Une fois déduits l’albédo et les prélèvements aux différents niveaux de l’atmosphère, la Terre reçoit du soleil un rayonnement très insuffisant (en application de la Loi de Stefan Boltzmann) pour justifier sa température moyenne de 15°C. (La Lune, à la même distance du soleil que la Terre, a une température moyenne de l’ordre de – 80°C).

Cette température moyenne de 15°C est due au Gradient Thermique Gravitationnel qui, du fait de la compression de l’air par la gravité (sous son propre poids), augmente la température depuis la tropopause jusqu’au niveau du sol, au fur et à mesure que la pression augmente lorsque l’altitude diminue (en application de la Loi de Laplace : PVγ = Cte) : 6,5 °C / km en moyenne, à partir de la tropopause.

Dans l’autre sens, pour maintenir son équilibre énergétique et thermique, la Terre doit restituer au cosmos l’énergie qu’elle reçoit en permanence du Soleil ; et elle ne peut échanger avec le cosmos que par rayonnement.

La surface du sol terrestre rayonne dans une gamme d’ondes (les infra-rouges dits « lointains » ou « thermiques ») où l’air, jusqu’à plusieurs milliers de mètres d’altitude, est presque totalement opacifié par les bandes d’absorption du CO2 et surtout de la vapeur d’eau ; l’évacuation de cette chaleur emprunte alors plusieurs voies :

    • une fenêtre étroite entre ces bandes d’absorption, appelée « Fenêtre Atmosphérique » permet quand même d’en évacuer une petite partie par rayonnement direct de la surface du sol au cosmos.
    • une partie importante de l’air chaud terrestre est remontée par la convection naturelle, jusqu’à un niveau où la vapeur d’eau est suffisamment raréfiée pour ne plus faire obstacle à ce que sa chaleur puisse s’évacuer par rayonnement.
    • l’essentiel est emporté par l’évaporation des océans et l’évapo-transpiration des plantes et des sols, qui, comme au moyen d’un caloduc qui by-passerait les bandes d’absorption de la vapeur d’eau, transfère, par convection, une énergie considérable (chaleur latente de vaporisation/condensation) de la surface du sol au sommet des nuages où elle est récupérée par condensation, et s’évacue alors par rayonnement (la vapeur d’eau, raréfiée, n’y faisant plus obstacle).
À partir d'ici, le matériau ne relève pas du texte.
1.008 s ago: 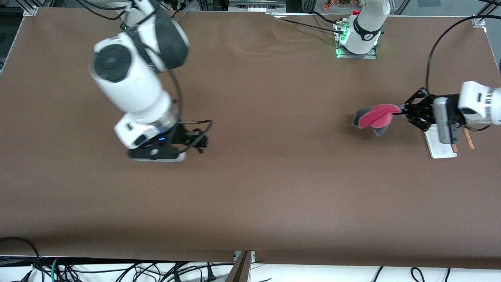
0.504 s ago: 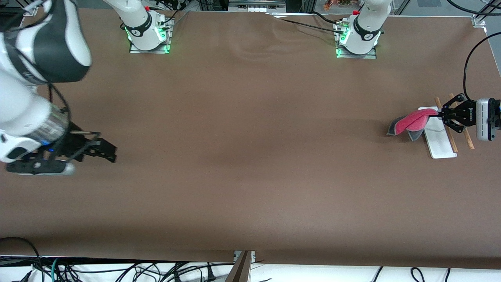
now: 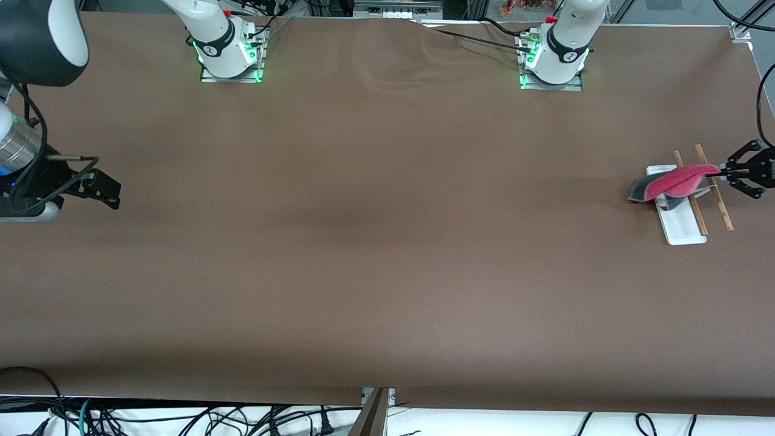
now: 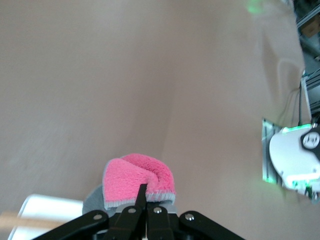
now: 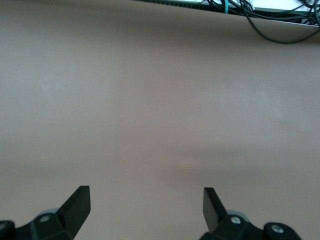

Plus il fait chaud, plus ce caloduc débite : c’est le principal régulateur du climat.
    • le solde du rayonnement, dans la bande d’absorption du CO2, n’est libéré pour l’essentiel que dans la stratosphère, où le CO2 est suffisamment raréfié pour ne plus y faire obstacle.

Les facteurs d’équilibre avec les océans et la végétation rendent peu probable un doublement de la concentration atmosphérique en CO2 ; mais si un tel doublement devait néanmoins intervenir, il aurait un impact mineur sur la bande d’absorption du CO2, et sur l’élévation de température qu’il pourrait causer ; et cet impact serait largement contrebalancé par une augmentation de débit du caloduc de la vapeur d’eau : au total, l’élévation de température ne dépasserait pas 0,5°C.

Il faut donc chercher ailleurs les causes du réchauffement climatique actuel, d’autant que les dernières observations semblent plutôt incriminer l’insolation, via, sans doute, une diminution de l’albédo, dont on ne connaît pas les raisons de façon sûre.

Par ailleurs, le climat suit des cycles, qui sont eux-mêmes assez mal connus, mais dont l’amplitude peut être plus importante que l’augmentation que nous subissons.

Enfin, il ne faut pas oublier que le climat est chaotique, et que faire des simulations précises du climat à tel endroit dans 50 ans ou plus relève du doigt mouillé.